Ciekawe światełka i ażurowo kwieciste okoliczności przyrody. Dzień później ponownie je fotografowałem, a zdjęcie jest w poprzedniej opowieści :)


15 komentarzy:

  1. Zabrakło najważniejszego zdjęcia - dziewczę w jagodach na pewno podniosłoby oglądalność strony :-) Czytałem kiedyś artykuł w Scientific American o pajęczych sieciach. Mają tak nieprawdopodobne właściwości, że marzeniem ludzkości jest ich odtworzenie w skali makro. Moglibyśmy wtedy zrewolucjonizować wiele dziedzin życia z budową windy orbitalnej włącznie. Ale niestety - wiemy z czego są zbudowane, wiemy jak, ale sami już nie umiemy ich zreplikować. Bociek, mimo że wiekowy, całkiem sprawny jak widać :-)

    OdpowiedzUsuń
    Odpowiedzi
    1. tzn. na etapie badawczym udało się już spowodować, że np. enzymy tworzące nic znajdują się w mleku kozy czy wybranych roślin, np. ziemniaków. O skali przemysłowej wciąż nie ma mowy. Ale kamizelka kuloodporna mogłaby ważyć gramy, a nie kilogramy :)

      Usuń
  2. Czekam na więcej pająków! Z przyjemnością poczytam ciekawostki i pooglądam ich zilustrowaną wersję.

    OdpowiedzUsuń
  3. Kowalik wtopiony w korę, chyba mody i ciekawska wiewióra to moi faworyci.

    OdpowiedzUsuń
    Odpowiedzi
    1. no popatrz jak to każde z nas inaczej postrzega i ocenia. Ten kowalik w życiu nie załapałby się na publikację, gdyby nie fakt, że był pod ręką gdy robiłem tą pajęczynę :) Fajnie, miło - dzięki :)

      Usuń
  4. Pajęczyny pięknie się prezentują otoczone rosą :) wtedy jeszcze je widać. Niestety chodząc po lesie sporo ich niszczymy. Co prawda nie specjalnie, ale jednak :(
    Ten bociek to chyba z moją sosnówką imprezował ;) tylko że moja już była po kąpieli a jemu jeszcze tańce w głowie ;) :)))

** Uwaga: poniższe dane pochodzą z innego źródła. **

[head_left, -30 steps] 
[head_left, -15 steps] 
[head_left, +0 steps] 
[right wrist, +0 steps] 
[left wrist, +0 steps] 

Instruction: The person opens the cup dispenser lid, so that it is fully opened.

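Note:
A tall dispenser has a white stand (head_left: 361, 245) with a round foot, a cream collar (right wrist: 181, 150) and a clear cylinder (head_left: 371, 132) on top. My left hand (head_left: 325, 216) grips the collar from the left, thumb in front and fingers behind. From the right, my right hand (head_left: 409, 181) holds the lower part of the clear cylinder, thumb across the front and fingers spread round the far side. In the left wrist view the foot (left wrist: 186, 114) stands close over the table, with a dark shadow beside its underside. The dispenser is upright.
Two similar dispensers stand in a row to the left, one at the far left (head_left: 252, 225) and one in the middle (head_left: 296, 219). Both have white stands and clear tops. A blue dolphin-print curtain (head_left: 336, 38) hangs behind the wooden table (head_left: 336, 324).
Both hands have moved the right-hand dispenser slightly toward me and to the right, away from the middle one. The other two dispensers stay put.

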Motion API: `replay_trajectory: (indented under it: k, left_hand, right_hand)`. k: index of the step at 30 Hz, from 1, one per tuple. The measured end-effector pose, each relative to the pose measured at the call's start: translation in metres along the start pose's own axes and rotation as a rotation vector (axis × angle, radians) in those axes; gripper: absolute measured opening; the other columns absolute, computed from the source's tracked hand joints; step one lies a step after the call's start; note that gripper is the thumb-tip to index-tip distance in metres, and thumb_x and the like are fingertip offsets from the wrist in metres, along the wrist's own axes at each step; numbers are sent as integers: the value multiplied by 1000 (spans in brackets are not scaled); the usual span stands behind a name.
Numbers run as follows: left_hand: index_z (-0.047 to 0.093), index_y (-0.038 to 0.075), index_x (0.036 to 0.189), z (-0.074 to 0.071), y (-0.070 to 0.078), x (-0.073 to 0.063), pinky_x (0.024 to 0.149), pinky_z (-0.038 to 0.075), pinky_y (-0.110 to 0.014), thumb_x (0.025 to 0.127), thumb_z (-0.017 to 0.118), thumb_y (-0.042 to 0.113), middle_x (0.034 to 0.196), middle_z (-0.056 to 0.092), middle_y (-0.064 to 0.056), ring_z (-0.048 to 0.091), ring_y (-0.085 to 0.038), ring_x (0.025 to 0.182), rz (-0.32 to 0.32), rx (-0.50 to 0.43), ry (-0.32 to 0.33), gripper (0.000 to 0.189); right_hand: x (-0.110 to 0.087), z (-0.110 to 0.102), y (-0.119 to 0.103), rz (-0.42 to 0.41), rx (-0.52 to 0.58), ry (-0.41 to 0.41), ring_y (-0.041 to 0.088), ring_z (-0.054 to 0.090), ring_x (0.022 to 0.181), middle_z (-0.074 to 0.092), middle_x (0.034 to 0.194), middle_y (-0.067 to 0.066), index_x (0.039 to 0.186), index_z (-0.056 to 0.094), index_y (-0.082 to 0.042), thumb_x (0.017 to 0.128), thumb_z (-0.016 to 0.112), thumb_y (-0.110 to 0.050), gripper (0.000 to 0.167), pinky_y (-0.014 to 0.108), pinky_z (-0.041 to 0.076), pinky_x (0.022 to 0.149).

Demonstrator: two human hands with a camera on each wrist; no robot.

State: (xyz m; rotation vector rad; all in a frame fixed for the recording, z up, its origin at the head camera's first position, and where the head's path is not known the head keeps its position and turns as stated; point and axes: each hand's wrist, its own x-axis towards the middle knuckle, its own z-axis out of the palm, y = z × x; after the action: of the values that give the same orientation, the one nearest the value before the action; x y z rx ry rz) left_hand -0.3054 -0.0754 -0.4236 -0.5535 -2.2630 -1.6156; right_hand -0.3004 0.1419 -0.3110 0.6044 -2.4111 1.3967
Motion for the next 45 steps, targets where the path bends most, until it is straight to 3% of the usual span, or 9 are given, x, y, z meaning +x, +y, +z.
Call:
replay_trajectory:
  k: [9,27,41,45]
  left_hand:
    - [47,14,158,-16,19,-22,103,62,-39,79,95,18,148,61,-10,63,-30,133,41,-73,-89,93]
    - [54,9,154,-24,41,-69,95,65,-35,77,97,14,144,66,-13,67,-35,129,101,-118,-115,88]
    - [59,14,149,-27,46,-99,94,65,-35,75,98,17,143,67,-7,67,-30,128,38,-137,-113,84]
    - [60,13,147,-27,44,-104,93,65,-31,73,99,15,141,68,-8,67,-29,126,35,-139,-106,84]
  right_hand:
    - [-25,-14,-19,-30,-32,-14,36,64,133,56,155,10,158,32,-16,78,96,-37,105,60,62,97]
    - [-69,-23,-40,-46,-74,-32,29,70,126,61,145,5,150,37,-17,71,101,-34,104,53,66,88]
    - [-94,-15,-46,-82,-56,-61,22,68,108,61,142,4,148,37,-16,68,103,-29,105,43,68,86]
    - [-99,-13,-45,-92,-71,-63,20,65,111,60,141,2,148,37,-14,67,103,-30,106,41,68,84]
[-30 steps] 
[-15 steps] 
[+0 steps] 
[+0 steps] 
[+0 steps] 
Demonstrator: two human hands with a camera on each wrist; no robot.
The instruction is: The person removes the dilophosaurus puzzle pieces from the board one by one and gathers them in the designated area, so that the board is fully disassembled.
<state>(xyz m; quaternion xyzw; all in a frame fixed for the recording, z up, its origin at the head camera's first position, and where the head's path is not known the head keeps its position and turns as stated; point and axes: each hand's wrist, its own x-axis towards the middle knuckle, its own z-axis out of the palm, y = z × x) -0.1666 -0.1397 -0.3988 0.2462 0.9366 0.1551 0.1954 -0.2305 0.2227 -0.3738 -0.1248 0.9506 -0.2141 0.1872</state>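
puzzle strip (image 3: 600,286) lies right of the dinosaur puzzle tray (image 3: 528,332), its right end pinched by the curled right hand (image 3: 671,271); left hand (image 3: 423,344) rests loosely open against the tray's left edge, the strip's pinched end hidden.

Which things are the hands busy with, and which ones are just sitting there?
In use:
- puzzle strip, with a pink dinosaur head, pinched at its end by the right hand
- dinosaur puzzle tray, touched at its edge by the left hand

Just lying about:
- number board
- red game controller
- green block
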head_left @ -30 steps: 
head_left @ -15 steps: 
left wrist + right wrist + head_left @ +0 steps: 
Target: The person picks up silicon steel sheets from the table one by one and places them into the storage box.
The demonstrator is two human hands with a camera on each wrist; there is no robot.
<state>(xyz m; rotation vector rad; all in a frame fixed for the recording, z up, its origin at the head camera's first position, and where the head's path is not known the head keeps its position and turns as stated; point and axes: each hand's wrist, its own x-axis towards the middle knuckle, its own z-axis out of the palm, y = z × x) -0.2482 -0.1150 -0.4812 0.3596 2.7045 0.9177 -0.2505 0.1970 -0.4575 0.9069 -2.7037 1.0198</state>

    No nie powiesz, ze nie zrobiłeś fotki tej urodziwej dziewczynie ;)

    OdpowiedzUsuń
    Odpowiedzi
    1. no kurde nie i naprawdę bardzo żałuję :) Ta scena tak mnie zaskoczyła, a głupio było zawróćić i robić zdjęcia :))))

      Usuń
  5. Ślicznie pajęczo :) Ale bociek górą!! Pięknie. Las ma zawsze niespodzianki :) czasem wręcz niepożądane.. najdziwniejszym przypadkiem jaki miałam był pan na rowerze w t-shercie i bokserkach krótko po godz 4 :)))) Ale w tym przypadku jagodowa panna była objawieniem raczej.. hehe ;)

    OdpowiedzUsuń
    Odpowiedzi
    1. no wiesz, po tylu latach łażenia po lesie pierwszy raz widziałem TAKĄ łanię :)))

      Usuń
  6. cudny wiewiór! ciekawie opowiadasz, linijka za linijką, nieprzyjemne ciarki i to okropne zdjęcie pająka! aż się wzdrygnęłam ...ehh... a bocian tak spokojnie w letnim kobiercu kroczy :)

    OdpowiedzUsuń
    Odpowiedzi
    1. aaa tak wychodzi, palce coś tam wystukują i tak już to jakoś leci ;)

      Usuń
  7. Roztańczony bociek-zdecydownie. Ja juz chyba mikro-sejmik widziałam. Trzeba się śpieszyć. Zaraz odlecą i będzie po bocianach.